3. Rule 54(b) Certification

¶ 16. Finally, the Stathoses contend the trial court erred in granting a Rule 54(b) certification on the issue of possession of the trailer park. They make the inexplicable assertion that “[the Rule 54(b) certification] creates the possibility that [the Stathoses] may have to go to trial on the remaining issues presently in the trial court before ... a decision on this appeal. As a result, the summary judgment of the trial court should be reversed.”

¶ 17. Rule 54(b) states in relevant part: When more than one claim for relief is presented in an action ... the court may direct the entry of a final judgment as to one or more but fewer than all of the claims or parties only upon an expressed determination that there is no just reason for delay and upon an expressed direction for the entry of the judgment.

¶ 18. A Rule 54(b) judgment should only be granted where “the remainder of the case is going to be inordinately delayed, and it would be especially inequitable to require a party to wait until the entire case is tried before permitting him to appeal.” Cox v. Howard, Weil, Labouisse, Friedrichs, Inc., 512 So.2d 897, 900 (Miss.1987). A Rule 54(b) judgment should not be granted where it would result in piecemeal litigation or multiple appeals of the same issue. Reeves Constr. & Supply, Inc. v. Corrigan, 24 So.3d 1077, 1083 (¶¶ 16-17) (Miss.Ct.App.2010). “Rule 54(b) may be invoked only in a relatively select group of cases and applied to an even more limited category of decisions.” M.R.C.P. 54 cmt. Nonetheless, whether to grant a Rule 54(b) certification is entrusted to the discretion of the trial judge.
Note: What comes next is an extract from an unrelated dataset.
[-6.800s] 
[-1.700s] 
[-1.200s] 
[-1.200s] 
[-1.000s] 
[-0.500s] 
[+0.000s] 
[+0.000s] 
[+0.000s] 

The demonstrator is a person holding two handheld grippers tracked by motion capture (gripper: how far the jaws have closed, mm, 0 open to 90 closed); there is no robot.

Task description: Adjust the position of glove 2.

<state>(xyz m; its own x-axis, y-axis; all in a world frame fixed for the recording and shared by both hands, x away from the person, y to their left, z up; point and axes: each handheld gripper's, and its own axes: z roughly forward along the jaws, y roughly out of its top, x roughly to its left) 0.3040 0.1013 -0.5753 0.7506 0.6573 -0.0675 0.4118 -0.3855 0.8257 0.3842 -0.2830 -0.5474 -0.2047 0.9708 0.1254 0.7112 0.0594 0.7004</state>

Cox, 512 So.2d at 900.

¶ 19. The trial court in this case made a clear and unambiguous Rule 54(b) certification, finding “no just reason for delay” of a final judgment on LCR’s claim to repossess the trailer park. Possession is a sev-erable issue from the claims by both parties for damages under the contract, which remain to be tried; and the prejudice that could result from not immediately issuing a final judgment on possession of the park is obvious and has not been seriously called into question by the Stathoses’ brief. We find no abuse of discretion.

¶ 20. THE JUDGMENT OF THE CIRCUIT COURT OF RANKIN COUNTY IS AFFIRMED. ALL COSTS OF THIS APPEAL ARE ASSESSED TO THE APPELLANTS.

LEE, C.J., IRVING AND GRIFFIS, P.JJ., ISHEE, ROBERTS, CARLTON, MAXWELL AND JAMES, JJ., CONCUR. BARNES, J„ CONCURS IN PART AND IN THE RESULT WITHOUT SEPARATE WRITTEN OPINION.

. The agreement states both sixty and ninety days.

. The pleadings are actually dated three days before the hearing, and the Stathoses claim in their brief that they were received on that day; but the court clerk's "filed” stamp is from the day after the hearing. There is no transcript of the hearing in the record, so we do not know exactly what was argued there.

. The order recites in its opening paragraph that the issues it addresses are “before the Court on [LCR's motion for partial summary judgment]/' but it is quite clear that the fraud claim was dismissed because it "fails as a matter of law.”